What you have to do. Lines from the material below that hold the string "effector" are what is needed; copy each of them.

Supplied information.
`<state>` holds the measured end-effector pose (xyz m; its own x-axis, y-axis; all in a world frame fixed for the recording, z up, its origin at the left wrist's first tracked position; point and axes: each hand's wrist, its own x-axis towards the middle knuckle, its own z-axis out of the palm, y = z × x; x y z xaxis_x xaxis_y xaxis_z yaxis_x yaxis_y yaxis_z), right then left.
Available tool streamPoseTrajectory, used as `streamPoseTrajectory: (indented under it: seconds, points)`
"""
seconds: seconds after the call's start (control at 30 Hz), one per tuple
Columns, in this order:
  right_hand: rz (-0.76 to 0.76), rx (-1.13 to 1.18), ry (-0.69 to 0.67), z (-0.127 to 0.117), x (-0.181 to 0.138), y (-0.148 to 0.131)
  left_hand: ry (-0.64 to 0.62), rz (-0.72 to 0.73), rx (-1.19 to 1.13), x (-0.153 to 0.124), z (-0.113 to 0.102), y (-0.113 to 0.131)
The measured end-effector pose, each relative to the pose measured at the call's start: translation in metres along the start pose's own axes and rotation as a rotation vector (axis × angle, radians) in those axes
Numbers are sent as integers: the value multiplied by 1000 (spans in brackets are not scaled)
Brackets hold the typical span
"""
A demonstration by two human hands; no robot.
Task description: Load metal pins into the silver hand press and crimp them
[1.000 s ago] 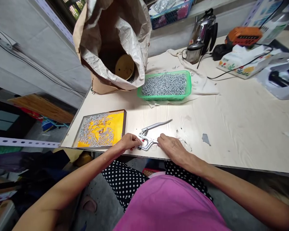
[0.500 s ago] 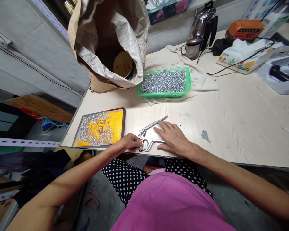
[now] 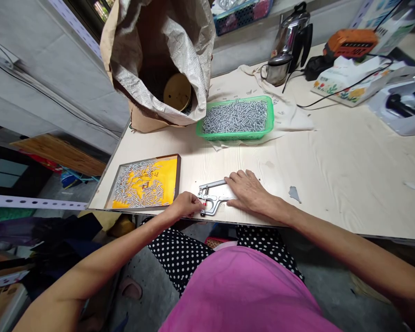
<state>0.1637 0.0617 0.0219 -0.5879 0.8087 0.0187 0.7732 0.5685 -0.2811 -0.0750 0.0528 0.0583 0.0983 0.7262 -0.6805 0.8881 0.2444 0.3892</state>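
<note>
A pair of silver snap-fastener pliers [image 3: 214, 199] with a coiled spring lies near the table's front edge, its jaws facing left. My right hand [image 3: 247, 190] is closed over its two handles, palm down. At the jaws, my left hand [image 3: 187, 204] pinches with thumb and fingertips. A bit of red shows between the jaws beside those fingertips; what they hold is too small and hidden to tell. Left of the pliers lies a shallow tray [image 3: 179, 177] with a yellow lining and many small silver metal pins [image 3: 133, 186].
A green basket [image 3: 235, 136] full of similar metal pins stands behind the pliers. Beside it is a large open sack [image 3: 124, 60] with a round yellowish container inside. A grey scrap [image 3: 294, 193] lies to the right. Kettle [image 3: 293, 27], metal cup [image 3: 277, 71] and orange device [image 3: 351, 42] stand at the back.
My right hand has squeezed the pliers: the upper handle has come down towards the lower one. My left hand stays at the jaws.
</note>
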Motion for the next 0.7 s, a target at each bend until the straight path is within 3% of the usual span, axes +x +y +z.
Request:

Finished task.
`<state>` holds the measured end-effector pose (xyz m; its own x-axis, y-axis; all in a world frame fixed for the recording, z up, its origin at the left wrist's first tracked position; point and axes: each hand's wrist, its own x-axis towards the middle knuckle, its own z-axis out of the palm, y = z × x; x y z xaxis_x xaxis_y xaxis_z yaxis_x yaxis_y yaxis_z), right then left.
The measured end-effector pose, each relative to the pose measured at the call's start: translation in metres along the start pose's own axes and rotation as a rotation vector (axis × angle, radians) in those axes

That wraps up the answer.